REQUIRED WORK: All of the data below should be output exactly as given.

RAW DATA:

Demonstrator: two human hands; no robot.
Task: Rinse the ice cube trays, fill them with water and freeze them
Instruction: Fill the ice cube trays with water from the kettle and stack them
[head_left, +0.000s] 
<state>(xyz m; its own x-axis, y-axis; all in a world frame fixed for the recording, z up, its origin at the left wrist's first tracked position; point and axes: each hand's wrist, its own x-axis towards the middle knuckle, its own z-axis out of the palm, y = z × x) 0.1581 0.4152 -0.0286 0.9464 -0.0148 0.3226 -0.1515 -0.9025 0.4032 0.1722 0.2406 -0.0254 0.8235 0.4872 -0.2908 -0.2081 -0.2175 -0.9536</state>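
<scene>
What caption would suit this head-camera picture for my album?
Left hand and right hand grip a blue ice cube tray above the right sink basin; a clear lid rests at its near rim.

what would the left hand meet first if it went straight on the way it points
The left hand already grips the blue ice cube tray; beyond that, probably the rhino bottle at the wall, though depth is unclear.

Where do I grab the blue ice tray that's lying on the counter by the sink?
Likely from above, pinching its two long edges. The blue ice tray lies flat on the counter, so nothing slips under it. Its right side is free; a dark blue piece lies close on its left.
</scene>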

OUTPUT:
Demonstrator: two human hands; no robot.
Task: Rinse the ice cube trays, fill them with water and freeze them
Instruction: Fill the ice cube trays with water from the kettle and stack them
[head_left, +0.000s] 
<state>(xyz m; its own x-axis, y-axis; all in a world frame fixed for the recording, z up, its origin at the left wrist's first tracked position; point and axes: each hand's wrist, its own x-axis towards the middle knuckle, its own z-axis out of the palm, y = z × x) 0.1581 0.4152 -0.0286 0.9464 -0.0148 0.3226 -0.1515 -0.9025 0.4032 0.1722 0.2406 -0.0254 0.8235 0.4872 -0.2908 -0.2081 -0.2175 -0.9536</state>
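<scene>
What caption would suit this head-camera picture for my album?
Left hand and right hand grip a blue ice cube tray above the right sink basin; a clear lid rests at its near rim.

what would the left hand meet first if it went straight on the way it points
The left hand already grips the blue ice cube tray; beyond that, probably the rhino bottle at the wall, though depth is unclear.

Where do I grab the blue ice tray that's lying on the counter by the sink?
Likely from above, pinching its two long edges. The blue ice tray lies flat on the counter, so nothing slips under it. Its right side is free; a dark blue piece lies close on its left.
</scene>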

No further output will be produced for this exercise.